Alguém me perguntou se minha namorada não sentia ciúmes. Luciene havia sido minha namorada, agora era minha amiga, convidara-me para as festividades e eu percorrera quase quinhentos quilômetros para isso. Falei que não tinha problemas. O alguém insistiu, perguntando por que gostava de Luciene a ponto de deixar meus afazeres.
Todas as mulheres – e também os homens – nascem iguais. As mulheres são estrelas. Nascem como estrelas do mar: escondidas, na lama, na escuridão, insignificantes, feias. As estrelas do mar têm a possibilidade de evoluir e se transformarem em estrelas do céu ocupando um lugar essencial, de grande visibilidade, cheias de luz para iluminar os caminhos mais diferentes e inspirar idéias. Tão importantes quanto o ar, a água, a comida, a poesia, a Literatura ou a música. Lindas, fabulosas, indescritíveis.

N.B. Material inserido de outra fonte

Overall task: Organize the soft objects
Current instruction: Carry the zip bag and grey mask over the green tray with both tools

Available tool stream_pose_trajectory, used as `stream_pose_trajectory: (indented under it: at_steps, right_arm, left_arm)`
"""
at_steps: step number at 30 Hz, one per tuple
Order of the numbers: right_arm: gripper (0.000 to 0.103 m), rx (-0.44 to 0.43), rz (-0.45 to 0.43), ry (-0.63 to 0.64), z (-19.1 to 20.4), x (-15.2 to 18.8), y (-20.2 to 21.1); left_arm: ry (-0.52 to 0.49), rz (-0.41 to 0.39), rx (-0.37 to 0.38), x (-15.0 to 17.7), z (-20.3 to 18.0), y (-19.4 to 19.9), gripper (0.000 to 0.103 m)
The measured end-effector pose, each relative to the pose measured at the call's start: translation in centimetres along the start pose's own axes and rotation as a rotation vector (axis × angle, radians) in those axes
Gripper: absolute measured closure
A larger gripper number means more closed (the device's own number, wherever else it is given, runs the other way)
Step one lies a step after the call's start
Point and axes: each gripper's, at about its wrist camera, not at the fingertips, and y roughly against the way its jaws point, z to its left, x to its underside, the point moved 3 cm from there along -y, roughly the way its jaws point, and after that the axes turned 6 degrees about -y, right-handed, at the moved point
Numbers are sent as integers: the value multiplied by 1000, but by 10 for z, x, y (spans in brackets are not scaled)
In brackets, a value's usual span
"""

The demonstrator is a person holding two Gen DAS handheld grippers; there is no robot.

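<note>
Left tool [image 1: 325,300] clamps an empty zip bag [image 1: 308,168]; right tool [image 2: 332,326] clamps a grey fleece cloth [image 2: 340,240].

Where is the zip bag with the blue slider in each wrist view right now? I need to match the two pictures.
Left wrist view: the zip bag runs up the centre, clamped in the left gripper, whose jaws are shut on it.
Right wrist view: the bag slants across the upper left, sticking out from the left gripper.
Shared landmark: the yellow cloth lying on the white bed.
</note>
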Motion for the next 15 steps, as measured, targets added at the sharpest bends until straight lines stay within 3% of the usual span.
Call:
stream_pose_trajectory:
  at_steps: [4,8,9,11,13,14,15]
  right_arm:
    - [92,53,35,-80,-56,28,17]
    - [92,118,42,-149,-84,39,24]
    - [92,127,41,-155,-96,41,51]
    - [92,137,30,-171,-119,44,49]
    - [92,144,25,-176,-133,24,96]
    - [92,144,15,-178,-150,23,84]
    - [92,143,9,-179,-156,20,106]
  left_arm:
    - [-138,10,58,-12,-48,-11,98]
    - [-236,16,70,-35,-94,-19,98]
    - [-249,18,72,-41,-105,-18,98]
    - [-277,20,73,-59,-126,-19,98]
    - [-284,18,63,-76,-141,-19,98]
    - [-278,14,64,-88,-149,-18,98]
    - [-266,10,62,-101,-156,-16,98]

A maioria das mulheres nasce estrela do mar. Sempre será apenas estrela do mar. Entretanto, algumas têm a capacidade de mudar o rumo das próprias vidas, de transformar as situações mais melancólicas num espetáculo de beleza extraordinária, poética e musical: essas são as que abandonam a escuridão do mar e se transportam elegantemente ao céu. Luciene, Adriana (minha namorada), minha mãe, Dona Laura, Dona Isaura e dezenas de mulheres são estrelas do céu.

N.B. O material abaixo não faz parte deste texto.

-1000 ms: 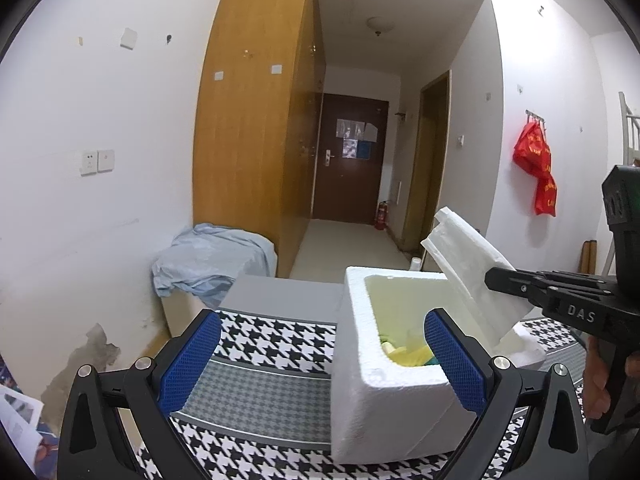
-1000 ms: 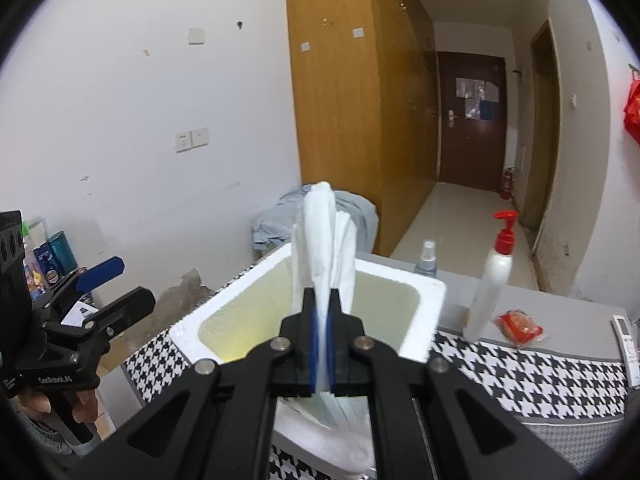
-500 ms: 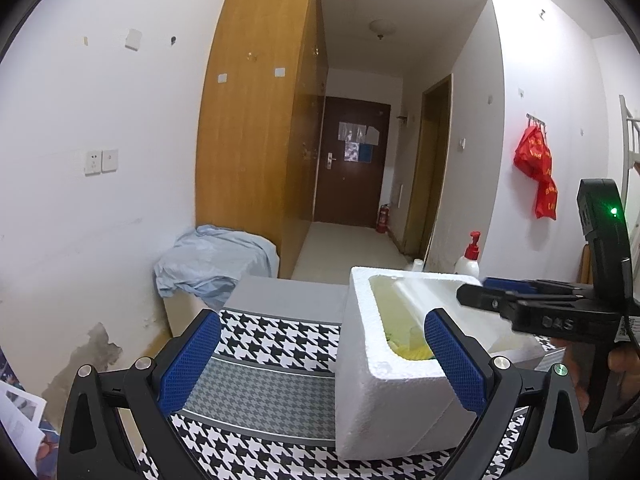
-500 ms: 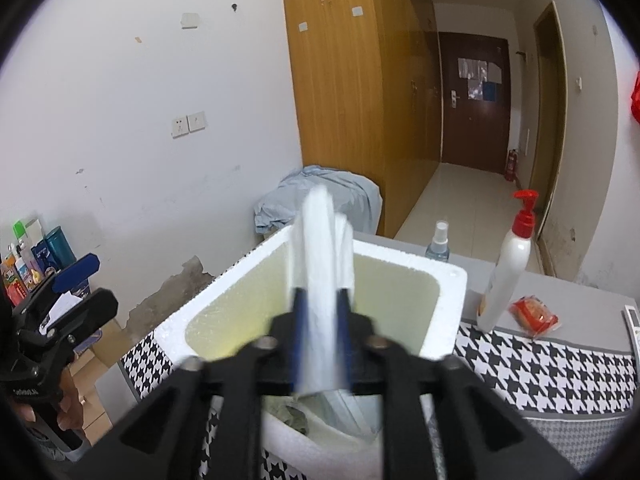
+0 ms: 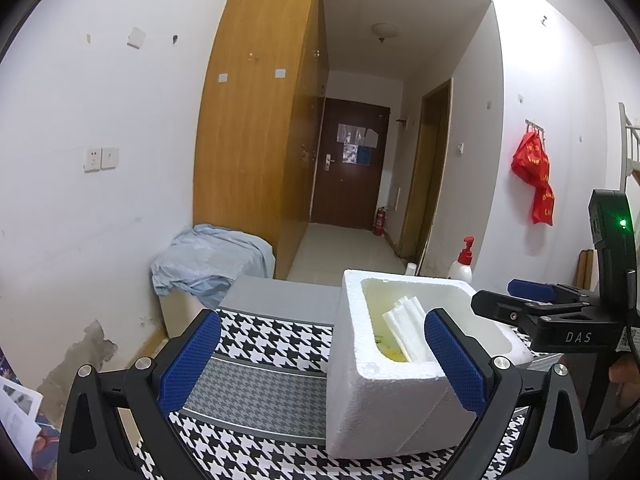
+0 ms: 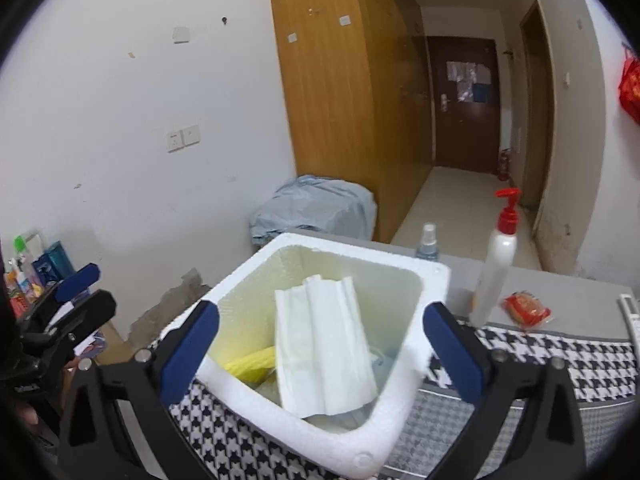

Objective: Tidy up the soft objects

Semanas atrás meu pai entrou na cozinha nos comunicando da morte de Tábata, filha de Zé Poeta. Lembrei-me que tínhamos ido doar sangue para que ela fizesse uma cirurgia. Pensei em prestar solidariedade ao Zé Poeta, mas as circunstâncias me impediram de encontrá-lo. Pretendia dizer-lhe palavras de consolo, de conforto, de ternura, porém percebi que estava errado. Por que ficar triste?
Ao assumir uma cadeira na Academia Brasileira de Letras, o escritor Guimarães Rosa disse que as pessoas não morrem. Elas ficam encantadas. Observando por esse ângulo, encantadas ficam as imagens, as falas, os momentos e as aventuras encenadas por pais e filhos. Quando, por qualquer motivo, pais e filhos são obrigados a se separarem, apenas as lembranças boas, os momentos felizes, as situações engraçadas, as broncas desnecessárias, a desobediência consciente, os suspiros inconformados, a convivência simples e os instantes marcantes se fincam na memória e são eternizados.

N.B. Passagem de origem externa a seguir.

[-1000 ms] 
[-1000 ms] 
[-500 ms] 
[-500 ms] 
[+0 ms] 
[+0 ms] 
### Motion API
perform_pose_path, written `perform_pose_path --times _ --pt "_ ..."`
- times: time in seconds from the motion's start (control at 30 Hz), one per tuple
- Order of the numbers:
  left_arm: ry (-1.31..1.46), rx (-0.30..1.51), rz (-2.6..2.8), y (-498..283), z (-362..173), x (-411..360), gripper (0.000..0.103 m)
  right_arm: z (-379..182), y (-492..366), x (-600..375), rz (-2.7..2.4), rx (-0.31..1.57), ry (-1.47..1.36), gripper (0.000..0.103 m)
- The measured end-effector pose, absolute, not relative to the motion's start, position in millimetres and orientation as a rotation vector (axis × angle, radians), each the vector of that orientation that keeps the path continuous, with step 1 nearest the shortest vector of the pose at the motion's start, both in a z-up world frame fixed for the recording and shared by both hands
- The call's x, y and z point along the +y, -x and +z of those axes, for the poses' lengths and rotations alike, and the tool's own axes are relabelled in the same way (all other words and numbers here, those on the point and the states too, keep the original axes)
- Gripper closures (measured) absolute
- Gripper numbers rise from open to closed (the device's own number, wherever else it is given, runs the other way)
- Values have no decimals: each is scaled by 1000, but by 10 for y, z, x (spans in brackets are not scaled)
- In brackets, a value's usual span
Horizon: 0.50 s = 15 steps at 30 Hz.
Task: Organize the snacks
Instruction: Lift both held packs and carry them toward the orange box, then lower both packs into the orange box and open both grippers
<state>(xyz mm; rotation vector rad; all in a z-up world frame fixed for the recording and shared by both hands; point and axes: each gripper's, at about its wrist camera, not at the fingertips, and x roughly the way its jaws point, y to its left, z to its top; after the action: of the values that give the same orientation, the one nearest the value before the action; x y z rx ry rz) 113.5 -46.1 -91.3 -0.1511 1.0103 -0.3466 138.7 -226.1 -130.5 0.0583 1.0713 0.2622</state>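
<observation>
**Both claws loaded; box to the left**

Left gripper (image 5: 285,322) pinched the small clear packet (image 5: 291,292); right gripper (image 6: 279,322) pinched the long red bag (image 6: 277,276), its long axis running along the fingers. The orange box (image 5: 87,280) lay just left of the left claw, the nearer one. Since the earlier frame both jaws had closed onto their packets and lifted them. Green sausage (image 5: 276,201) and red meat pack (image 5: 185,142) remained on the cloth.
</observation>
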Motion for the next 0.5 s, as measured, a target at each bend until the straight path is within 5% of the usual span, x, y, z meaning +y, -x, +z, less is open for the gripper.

Pais e filhos passarão o próximo domingo comemorando o dia dos pais. Como geralmente fazemos em minha casa, minha namorada e minha filha virão de Paraguaçu, meu irmão provavelmente trará a namorada dele, meu outro irmão dormirá, minha mãe se enfiará prazerosamente na cozinha. Como pais e filhos que ainda não estão separados, festejaremos o dia dos pais na casa cujas portas sempre estão abertas para você, Zé Poeta.
Meus irmãos e eu poderemos presentear meu pai com um livro, um disco ou um filme. Um livro, um disco ou um filme são presentes que mais cedo ou mais tarde serão lançados no esquecimento. O pai dificilmente lembrará o presente e os filhos jamais imaginarão que presentearam o pai. Bons presentes são os utilizados todos os dias. E, nesse ponto, fico feliz por você, Zé Poeta. Porque você é um dos poucos que, na noite do dia dos pais, poderá olhar orgulhoso para cima e vislumbrar a estrela Tábata, a estrela que você ajudou a fixar permanentemente no céu. A estrela que com magnitude, singularidade, beleza e ousadia ilumina o universo e nos mostra os trajetos da perseverança, da persistência, da alegria, do amor.
*Publicado originalmente no Jornal de Assis (Assis – SP) de 6 de agosto de 2009.